Segment Start: Provided information
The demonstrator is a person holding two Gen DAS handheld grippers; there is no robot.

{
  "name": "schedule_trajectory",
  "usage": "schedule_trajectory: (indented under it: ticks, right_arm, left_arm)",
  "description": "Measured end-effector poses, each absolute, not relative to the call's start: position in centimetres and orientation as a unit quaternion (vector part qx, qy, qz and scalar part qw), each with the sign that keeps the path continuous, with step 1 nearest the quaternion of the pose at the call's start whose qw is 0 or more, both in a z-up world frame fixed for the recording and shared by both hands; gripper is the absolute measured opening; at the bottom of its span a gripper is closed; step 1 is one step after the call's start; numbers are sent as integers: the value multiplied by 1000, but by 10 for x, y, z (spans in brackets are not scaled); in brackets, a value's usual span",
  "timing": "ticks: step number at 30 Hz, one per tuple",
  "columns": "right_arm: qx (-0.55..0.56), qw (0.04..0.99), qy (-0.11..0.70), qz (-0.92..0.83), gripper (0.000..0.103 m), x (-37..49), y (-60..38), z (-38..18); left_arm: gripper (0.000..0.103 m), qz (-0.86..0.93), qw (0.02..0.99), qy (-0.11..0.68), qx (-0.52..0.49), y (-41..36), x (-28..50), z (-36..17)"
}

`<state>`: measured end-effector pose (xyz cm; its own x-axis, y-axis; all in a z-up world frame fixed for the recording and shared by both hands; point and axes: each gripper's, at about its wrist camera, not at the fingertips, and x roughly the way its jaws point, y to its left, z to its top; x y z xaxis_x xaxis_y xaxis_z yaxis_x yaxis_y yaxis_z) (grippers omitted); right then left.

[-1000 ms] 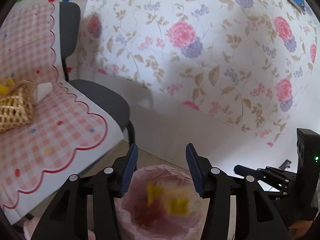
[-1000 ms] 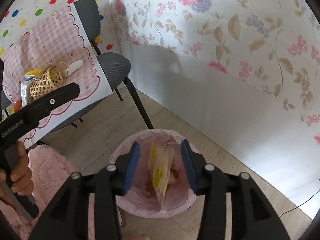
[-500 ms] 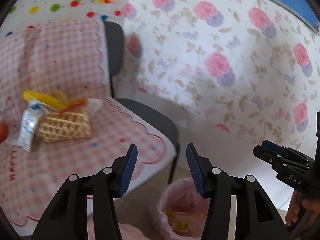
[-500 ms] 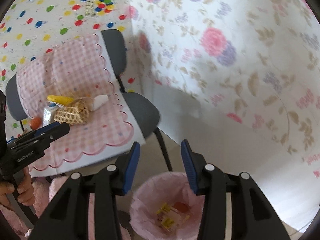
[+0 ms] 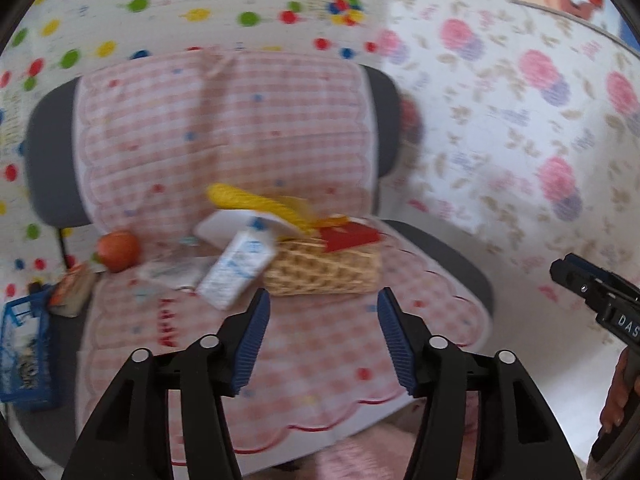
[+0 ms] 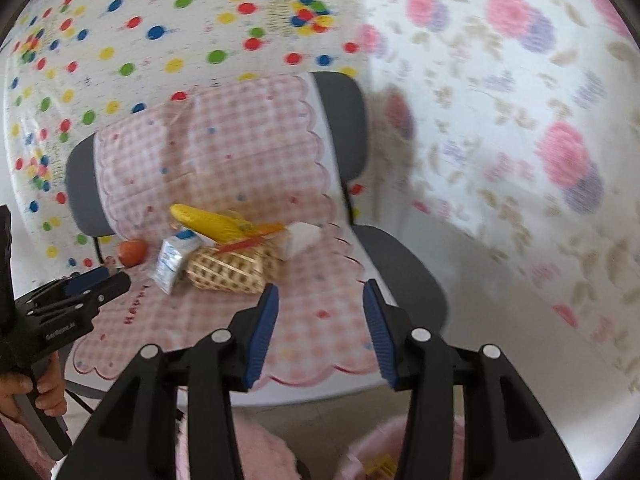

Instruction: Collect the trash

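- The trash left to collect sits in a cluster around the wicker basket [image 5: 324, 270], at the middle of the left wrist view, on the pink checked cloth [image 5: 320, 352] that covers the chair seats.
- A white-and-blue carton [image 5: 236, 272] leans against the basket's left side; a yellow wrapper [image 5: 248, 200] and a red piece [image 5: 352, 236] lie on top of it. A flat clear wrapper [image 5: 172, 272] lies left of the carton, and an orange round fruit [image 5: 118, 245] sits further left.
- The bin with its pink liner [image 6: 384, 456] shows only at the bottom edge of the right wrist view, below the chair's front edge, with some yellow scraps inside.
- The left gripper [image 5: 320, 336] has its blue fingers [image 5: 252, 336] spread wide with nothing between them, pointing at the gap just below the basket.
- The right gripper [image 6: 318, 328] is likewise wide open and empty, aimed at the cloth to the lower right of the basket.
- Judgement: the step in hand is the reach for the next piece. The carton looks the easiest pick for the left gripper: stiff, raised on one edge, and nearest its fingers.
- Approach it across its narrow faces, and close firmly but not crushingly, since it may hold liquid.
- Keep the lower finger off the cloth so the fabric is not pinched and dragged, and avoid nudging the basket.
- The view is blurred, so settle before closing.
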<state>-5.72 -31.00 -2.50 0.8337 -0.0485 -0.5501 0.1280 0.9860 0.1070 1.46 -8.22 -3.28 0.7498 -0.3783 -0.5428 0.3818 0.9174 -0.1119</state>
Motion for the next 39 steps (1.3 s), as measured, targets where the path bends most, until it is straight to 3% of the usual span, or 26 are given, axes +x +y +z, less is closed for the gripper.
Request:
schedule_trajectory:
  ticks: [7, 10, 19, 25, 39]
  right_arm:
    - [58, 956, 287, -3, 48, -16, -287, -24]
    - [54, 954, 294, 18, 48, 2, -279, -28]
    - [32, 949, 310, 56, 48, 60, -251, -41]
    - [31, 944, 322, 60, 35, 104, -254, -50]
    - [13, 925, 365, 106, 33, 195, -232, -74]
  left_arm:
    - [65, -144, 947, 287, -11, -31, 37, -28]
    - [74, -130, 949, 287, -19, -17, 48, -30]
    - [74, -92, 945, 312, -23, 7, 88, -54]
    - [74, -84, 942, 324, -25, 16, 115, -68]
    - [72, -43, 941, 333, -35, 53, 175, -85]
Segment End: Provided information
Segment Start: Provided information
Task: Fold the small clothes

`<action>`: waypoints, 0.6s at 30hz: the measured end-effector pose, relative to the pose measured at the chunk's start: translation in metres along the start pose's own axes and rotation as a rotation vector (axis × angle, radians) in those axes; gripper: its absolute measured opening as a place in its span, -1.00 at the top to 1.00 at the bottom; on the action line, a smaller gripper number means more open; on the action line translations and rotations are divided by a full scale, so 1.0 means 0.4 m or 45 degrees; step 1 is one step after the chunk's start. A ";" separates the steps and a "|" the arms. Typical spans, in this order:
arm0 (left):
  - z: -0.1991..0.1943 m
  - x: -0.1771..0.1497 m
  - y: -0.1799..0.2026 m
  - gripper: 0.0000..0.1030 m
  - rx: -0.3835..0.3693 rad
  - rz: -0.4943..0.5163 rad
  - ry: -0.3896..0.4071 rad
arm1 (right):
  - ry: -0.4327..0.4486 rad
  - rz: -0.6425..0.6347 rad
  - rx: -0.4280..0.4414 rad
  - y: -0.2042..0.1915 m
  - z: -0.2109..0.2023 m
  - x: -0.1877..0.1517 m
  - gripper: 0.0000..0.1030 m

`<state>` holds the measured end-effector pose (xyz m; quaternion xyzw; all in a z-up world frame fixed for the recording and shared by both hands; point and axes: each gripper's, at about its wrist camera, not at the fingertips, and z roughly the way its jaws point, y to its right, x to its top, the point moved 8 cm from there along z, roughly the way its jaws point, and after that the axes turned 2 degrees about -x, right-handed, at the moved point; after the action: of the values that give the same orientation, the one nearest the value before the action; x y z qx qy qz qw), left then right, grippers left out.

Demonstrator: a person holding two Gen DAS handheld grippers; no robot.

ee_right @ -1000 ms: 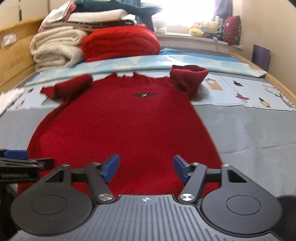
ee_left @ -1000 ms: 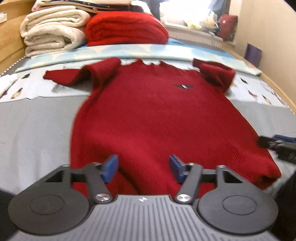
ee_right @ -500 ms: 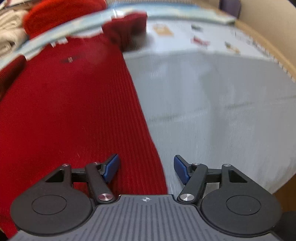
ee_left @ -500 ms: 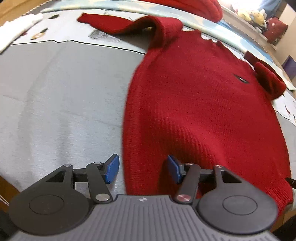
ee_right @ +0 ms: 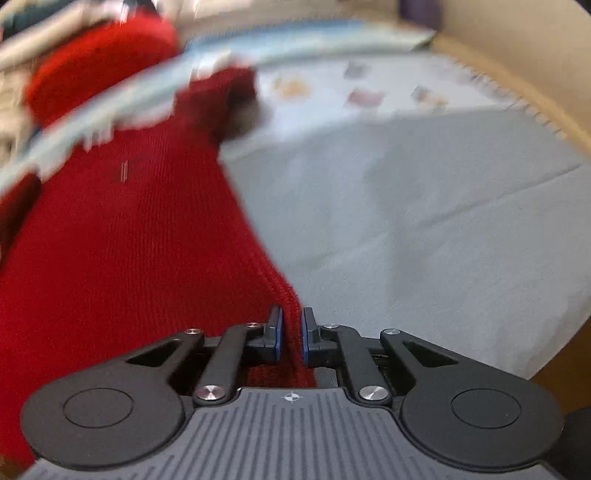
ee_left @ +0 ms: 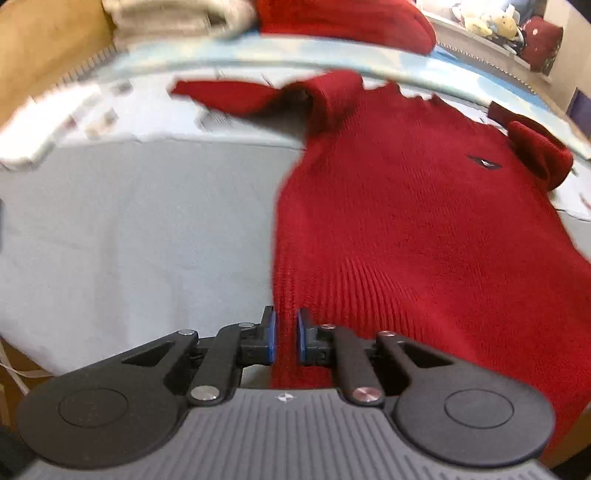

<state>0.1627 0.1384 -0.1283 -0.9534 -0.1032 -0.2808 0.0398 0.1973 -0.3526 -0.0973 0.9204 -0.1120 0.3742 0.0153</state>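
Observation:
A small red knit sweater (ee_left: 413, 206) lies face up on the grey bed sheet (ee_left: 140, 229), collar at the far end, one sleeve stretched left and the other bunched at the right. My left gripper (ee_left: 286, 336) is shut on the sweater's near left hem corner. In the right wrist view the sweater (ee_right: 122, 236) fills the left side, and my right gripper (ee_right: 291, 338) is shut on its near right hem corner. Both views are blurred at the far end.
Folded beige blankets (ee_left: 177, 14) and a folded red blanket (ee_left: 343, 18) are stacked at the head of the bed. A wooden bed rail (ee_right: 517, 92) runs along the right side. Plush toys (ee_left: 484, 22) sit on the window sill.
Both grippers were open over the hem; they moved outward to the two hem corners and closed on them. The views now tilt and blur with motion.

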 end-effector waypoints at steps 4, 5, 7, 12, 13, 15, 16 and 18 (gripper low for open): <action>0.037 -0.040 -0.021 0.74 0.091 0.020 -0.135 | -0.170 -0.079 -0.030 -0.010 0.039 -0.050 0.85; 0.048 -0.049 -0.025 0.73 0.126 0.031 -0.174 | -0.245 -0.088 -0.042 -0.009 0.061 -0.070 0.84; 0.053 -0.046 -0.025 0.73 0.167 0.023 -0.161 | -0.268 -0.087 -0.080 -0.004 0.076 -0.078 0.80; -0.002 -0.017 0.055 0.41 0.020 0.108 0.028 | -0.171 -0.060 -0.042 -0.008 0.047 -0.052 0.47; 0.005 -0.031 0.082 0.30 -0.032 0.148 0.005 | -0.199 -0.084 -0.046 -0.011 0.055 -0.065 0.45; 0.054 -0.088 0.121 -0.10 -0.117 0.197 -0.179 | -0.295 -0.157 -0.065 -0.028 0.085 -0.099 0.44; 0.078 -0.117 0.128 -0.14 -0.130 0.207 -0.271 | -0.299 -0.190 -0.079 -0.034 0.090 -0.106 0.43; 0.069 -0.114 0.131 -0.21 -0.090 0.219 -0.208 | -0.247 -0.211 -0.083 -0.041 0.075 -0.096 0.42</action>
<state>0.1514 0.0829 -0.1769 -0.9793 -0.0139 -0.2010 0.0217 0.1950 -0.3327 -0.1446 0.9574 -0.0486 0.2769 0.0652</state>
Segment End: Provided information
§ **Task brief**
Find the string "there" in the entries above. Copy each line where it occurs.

§ **Reply**
The demonstrator is a person holding two Gen DAS handheld grippers; there is no robot.
`<state>` holds the measured end-effector pose (xyz m; quaternion xyzw; all in a z-up world frame fixed for the recording and shared by both hands; point and axes: each gripper's, at about its wrist camera, not at the fingertips, and z roughly the way its jaws point, y to its right, x to its top, the point moved 8 cm from there along z, roughly the way its jaws point, and after that the axes turned 2 degrees about -x, right-handed, at the moved point; after the action: of the values that give the same orientation, the one nearest the value before the action; x y z qx qy qz qw), left then right, grippers left out.

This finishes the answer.